Natasha and the one that’s not the Olsen sister.

by Anonymousreply 29September 26, 2024 4:00 AM

[quote]Natasha Lyonne, Carrie Coon and Elizabeth Olsen play sisters who are caring for their dying father in this tender, funny family drama.

That sounds like the premise to this 2000 dramedy starring Diane Keaton, Meg Ryan, Lisa Kudrow, and Walter Mathau.

Offsite Link
by Anonymousreply 30September 26, 2024 4:12 AM

It was confusing that the oldest and youngest had the same parents while the middle one had different ones.

by Anonymousreply 31September 26, 2024 4:21 PM

That was not the case. The oldest and the youngest have the same mother and father. Then their mom died, and their dad got married to Natasha Lyonne's mom who already had a daughter (Natasha), who was older than the youngest girl from his previous marriage. Natasha is not related by blood to any of them.

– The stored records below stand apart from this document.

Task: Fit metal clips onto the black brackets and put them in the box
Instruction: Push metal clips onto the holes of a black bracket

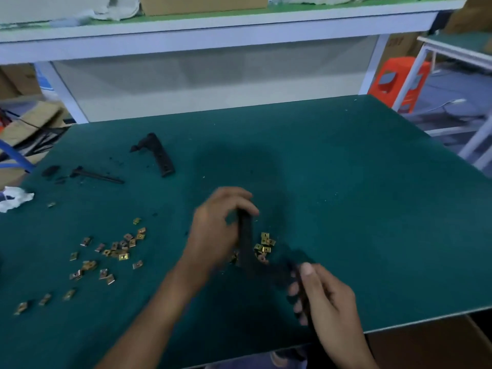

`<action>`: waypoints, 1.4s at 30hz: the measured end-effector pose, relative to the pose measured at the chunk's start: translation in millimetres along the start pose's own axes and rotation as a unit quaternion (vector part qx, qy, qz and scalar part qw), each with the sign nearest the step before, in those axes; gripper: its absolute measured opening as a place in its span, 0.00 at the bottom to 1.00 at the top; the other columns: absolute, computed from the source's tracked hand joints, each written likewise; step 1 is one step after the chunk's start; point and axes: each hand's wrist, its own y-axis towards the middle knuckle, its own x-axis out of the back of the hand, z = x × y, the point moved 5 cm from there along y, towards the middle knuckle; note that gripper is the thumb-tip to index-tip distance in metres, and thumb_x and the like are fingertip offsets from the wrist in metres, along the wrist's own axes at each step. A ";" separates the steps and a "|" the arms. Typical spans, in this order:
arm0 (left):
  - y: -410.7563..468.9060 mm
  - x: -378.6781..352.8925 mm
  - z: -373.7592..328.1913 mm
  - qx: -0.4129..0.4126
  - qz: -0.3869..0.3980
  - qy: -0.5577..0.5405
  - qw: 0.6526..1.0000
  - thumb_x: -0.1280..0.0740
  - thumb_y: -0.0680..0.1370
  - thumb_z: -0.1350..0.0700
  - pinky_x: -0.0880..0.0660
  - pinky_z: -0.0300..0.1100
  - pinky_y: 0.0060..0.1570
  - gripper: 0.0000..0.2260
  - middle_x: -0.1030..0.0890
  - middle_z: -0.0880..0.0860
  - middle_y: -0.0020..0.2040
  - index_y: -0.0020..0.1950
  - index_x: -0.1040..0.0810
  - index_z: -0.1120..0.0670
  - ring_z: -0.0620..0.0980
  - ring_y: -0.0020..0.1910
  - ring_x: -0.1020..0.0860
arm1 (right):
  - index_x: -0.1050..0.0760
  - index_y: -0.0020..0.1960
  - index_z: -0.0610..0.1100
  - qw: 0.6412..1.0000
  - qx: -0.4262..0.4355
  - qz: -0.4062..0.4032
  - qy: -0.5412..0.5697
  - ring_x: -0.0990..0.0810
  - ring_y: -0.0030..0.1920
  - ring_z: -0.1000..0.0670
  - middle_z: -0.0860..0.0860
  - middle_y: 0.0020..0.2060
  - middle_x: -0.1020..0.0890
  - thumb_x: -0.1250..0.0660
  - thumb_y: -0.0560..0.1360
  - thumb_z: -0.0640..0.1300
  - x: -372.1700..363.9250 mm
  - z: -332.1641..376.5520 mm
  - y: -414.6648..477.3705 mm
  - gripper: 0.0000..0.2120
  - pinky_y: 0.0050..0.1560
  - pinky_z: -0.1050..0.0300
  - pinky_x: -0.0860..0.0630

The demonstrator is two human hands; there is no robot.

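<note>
My left hand grips the upper end of a black bracket standing upright over the green table. Blurred with motion, a second black bracket is held by my right hand just above the table's front edge. A small heap of brass-coloured metal clips lies between the two hands. Several more clips are scattered at the front left. Two further black brackets rest at the back left, one thick and one thin. A brown cardboard box shows below the table's front right edge.
A white crumpled rag lies at the left edge. Black debris sits near the thin bracket. A white shelf spans overhead with a cardboard box on it. An orange stool stands beyond the far right corner.
</note>
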 end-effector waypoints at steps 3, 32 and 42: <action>-39.0 -28.4 -37.7 -0.061 0.046 -0.037 0.996 0.28 0.70 0.70 0.27 0.32 0.57 0.11 0.18 0.49 0.56 0.44 0.15 0.55 0.39 0.57 0.20 | 0.13 0.48 0.45 0.971 -0.148 0.121 0.145 0.17 0.36 0.44 0.39 0.39 0.15 0.33 0.66 0.74 -13.2 -6.3 -7.4 0.33 0.39 0.52 0.25; -57.7 -24.4 32.9 0.221 0.045 -0.043 0.973 0.32 0.80 0.57 0.25 0.31 0.43 0.08 0.17 0.41 0.41 0.47 0.19 0.43 0.38 0.41 0.20 | 0.18 0.49 0.47 0.943 -0.003 0.026 0.331 0.15 0.49 0.45 0.42 0.48 0.15 0.21 0.69 0.45 -16.7 -17.8 22.9 0.10 0.42 0.55 0.18; -121.7 -43.3 2.1 0.338 0.021 -0.327 0.882 0.33 0.81 0.60 0.23 0.36 0.45 0.11 0.17 0.49 0.42 0.52 0.14 0.47 0.44 0.41 0.21 | 0.24 0.69 0.46 0.910 -0.080 0.052 0.402 0.15 0.45 0.51 0.45 0.55 0.14 0.31 0.74 0.42 -9.2 -26.0 30.9 0.23 0.41 0.61 0.18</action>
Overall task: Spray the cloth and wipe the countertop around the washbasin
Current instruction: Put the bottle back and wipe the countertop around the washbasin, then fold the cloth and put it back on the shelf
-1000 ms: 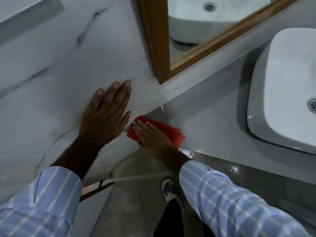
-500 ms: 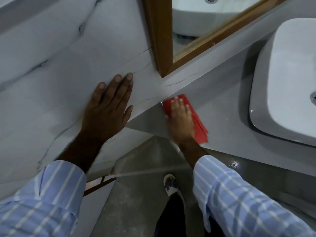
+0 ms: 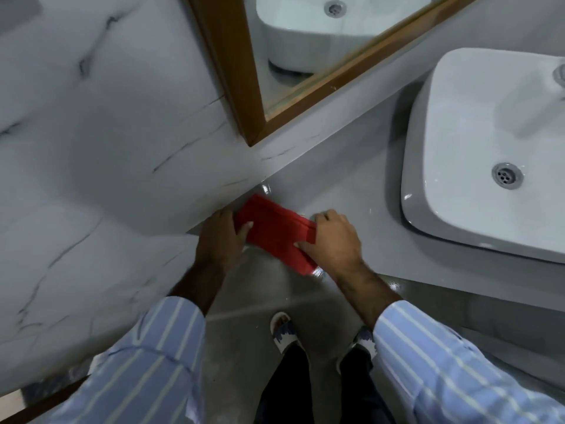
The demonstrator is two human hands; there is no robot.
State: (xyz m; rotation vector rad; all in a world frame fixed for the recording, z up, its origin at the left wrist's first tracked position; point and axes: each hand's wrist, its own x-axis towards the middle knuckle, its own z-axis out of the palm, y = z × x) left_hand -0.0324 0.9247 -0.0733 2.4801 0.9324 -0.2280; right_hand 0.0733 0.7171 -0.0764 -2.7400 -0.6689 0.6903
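Observation:
A folded red cloth (image 3: 273, 232) lies at the left end of the grey countertop (image 3: 345, 185), near its front edge and against the marble side wall. My left hand (image 3: 221, 237) grips the cloth's left end, thumb on top. My right hand (image 3: 331, 240) holds its right end with fingers curled over the folded edge. The white washbasin (image 3: 477, 166) sits on the counter to the right, well apart from the cloth. No spray bottle is in view.
A wood-framed mirror (image 3: 244, 71) hangs above the counter's back edge. The marble wall (image 3: 107, 148) fills the left side. A wet patch (image 3: 266, 188) glistens in the counter's corner. Below are the grey floor and my feet (image 3: 282, 332).
My left hand has come off the marble wall and taken the cloth's left end. My right hand moved from flat on the cloth to gripping its right end. The cloth shifted back toward the front edge.

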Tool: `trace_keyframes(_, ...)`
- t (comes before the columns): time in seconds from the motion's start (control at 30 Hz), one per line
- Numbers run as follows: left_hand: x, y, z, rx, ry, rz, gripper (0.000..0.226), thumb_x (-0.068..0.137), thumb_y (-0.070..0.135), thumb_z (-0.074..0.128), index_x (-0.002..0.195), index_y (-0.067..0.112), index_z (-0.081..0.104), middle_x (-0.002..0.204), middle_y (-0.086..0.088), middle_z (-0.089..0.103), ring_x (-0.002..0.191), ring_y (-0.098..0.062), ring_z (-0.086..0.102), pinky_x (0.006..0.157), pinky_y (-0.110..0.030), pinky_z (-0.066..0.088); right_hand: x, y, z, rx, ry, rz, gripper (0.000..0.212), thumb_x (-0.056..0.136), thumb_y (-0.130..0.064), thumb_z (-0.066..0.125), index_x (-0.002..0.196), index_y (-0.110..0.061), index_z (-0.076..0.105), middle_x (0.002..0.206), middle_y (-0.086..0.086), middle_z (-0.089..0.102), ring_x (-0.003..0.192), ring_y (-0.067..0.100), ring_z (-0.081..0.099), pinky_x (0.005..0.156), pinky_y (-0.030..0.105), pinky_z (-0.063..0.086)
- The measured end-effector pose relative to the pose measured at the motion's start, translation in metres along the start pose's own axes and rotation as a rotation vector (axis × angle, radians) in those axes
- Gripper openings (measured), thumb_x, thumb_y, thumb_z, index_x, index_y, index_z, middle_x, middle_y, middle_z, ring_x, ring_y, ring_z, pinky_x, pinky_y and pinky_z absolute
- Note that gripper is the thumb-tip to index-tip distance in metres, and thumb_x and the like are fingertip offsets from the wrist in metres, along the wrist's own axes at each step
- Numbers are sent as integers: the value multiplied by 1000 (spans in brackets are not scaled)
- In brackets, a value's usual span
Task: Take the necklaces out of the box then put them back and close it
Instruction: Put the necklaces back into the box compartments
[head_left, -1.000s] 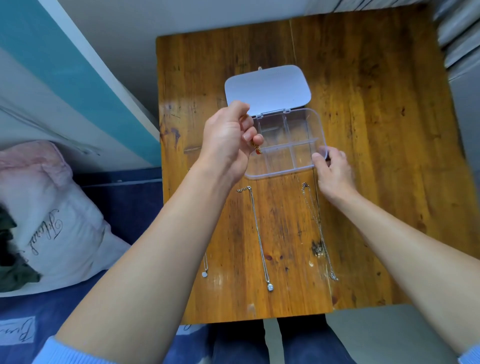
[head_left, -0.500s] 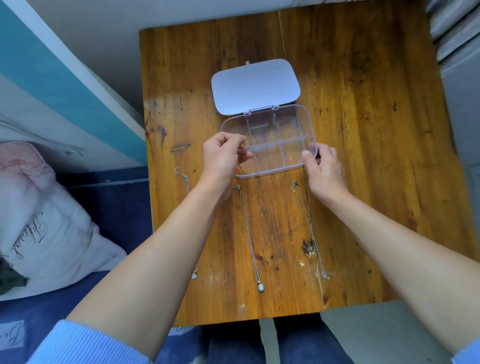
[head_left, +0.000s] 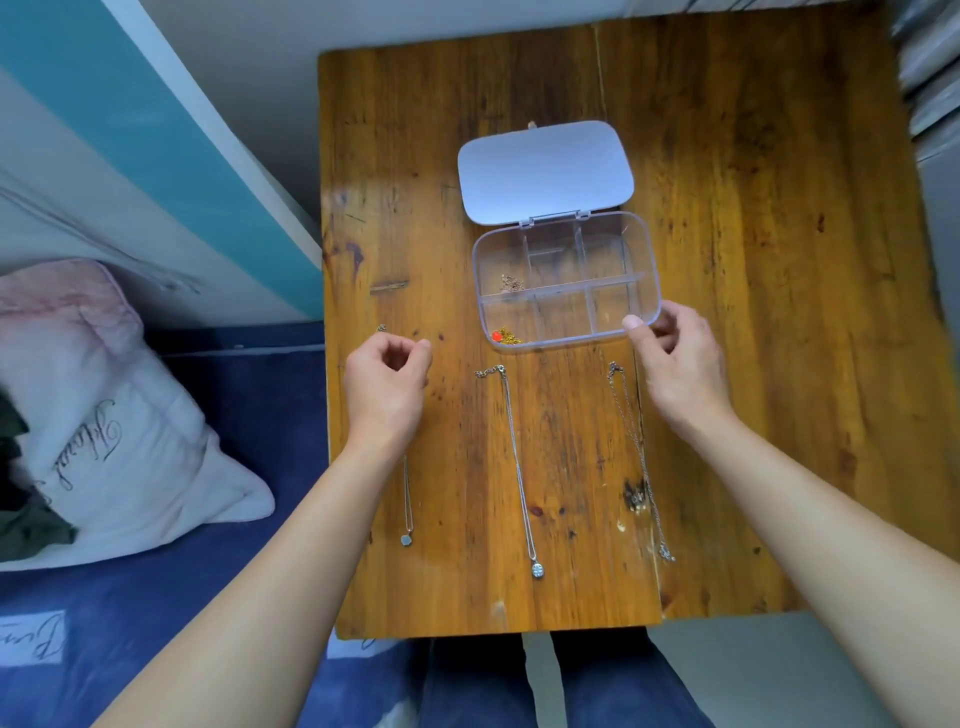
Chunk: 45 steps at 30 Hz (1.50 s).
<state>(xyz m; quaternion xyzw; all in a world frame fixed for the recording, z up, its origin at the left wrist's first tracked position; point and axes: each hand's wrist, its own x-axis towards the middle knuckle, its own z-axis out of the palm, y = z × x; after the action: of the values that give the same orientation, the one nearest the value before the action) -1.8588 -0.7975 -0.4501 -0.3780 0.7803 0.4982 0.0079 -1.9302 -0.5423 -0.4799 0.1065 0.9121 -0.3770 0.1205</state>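
A clear compartment box lies open on the wooden table, its white lid folded back. A gold necklace with a red bead sits bunched in the near-left compartment. A small pinkish chain lies in the far-left one. Three silver necklaces lie stretched out in front of the box: the left necklace, the middle necklace and the right necklace. My left hand hovers over the left necklace's upper part, fingers loosely curled and holding nothing. My right hand grips the box's near-right corner.
A bed with blue sheets and a pale pink pillow lies left of the table. A teal and white wall panel stands behind it. My legs are under the table's near edge.
My left hand let the gold necklace go into the near-left compartment and drew back left, away from the box, to above the left necklace. My right hand stayed on the box corner.
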Motion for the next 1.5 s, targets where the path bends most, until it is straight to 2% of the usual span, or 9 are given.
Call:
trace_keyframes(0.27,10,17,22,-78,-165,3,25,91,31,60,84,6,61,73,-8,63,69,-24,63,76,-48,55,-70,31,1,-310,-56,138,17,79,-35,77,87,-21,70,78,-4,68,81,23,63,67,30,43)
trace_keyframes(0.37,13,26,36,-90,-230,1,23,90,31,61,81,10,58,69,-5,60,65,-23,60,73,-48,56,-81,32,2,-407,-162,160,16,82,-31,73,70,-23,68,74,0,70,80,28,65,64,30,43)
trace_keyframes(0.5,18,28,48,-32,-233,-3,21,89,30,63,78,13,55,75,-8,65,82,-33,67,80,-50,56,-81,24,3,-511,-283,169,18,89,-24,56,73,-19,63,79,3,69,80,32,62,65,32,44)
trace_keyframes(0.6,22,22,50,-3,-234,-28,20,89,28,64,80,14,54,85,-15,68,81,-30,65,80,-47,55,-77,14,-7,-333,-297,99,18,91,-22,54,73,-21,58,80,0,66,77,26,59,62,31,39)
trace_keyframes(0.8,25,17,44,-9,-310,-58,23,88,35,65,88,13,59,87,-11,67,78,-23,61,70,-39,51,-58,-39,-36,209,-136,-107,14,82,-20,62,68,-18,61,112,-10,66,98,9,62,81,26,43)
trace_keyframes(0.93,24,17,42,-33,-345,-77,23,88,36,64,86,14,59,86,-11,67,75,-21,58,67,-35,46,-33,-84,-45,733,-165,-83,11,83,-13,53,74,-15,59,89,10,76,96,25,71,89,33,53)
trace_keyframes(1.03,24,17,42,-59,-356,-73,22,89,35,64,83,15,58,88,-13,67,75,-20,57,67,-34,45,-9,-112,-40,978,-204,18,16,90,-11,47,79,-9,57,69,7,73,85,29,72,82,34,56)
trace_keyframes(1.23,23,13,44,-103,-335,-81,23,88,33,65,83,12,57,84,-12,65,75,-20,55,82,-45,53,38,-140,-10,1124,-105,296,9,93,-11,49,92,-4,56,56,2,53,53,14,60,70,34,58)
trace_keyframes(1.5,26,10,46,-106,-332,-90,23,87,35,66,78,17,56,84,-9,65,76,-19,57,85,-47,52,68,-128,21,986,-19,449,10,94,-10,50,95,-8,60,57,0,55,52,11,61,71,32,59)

The dad raised her as his own, but she is his stepdaughter.

by Anonymousreply 32September 26, 2024 4:55 PM

^^So, yeah it actually WAS the case.

by Anonymousreply 33September 26, 2024 4:56 PM

R30 that was another Nora Ephron stinker so I doubt anyone was copying it.

by Anonymousreply 34September 26, 2024 5:36 PM

R26 -- yes, FFS, the whole idea of hospice is that there'll be no further medical intervention except minimization of pain. The DNR thing was a lame device to make the Carrie Coon character yet more one-dimensionally uptight and avoidant. Elizabeth Olsen had the role that felt fresh. Natasha Lyonne was playing what has by now become the Natasha Lyonne character (tough but tender; in touch with the real people on the street), and Carrie Coon got a familiar, stale version of Woman Who Does Things Wrong -- which admittedly does tend to draw critical acclaim.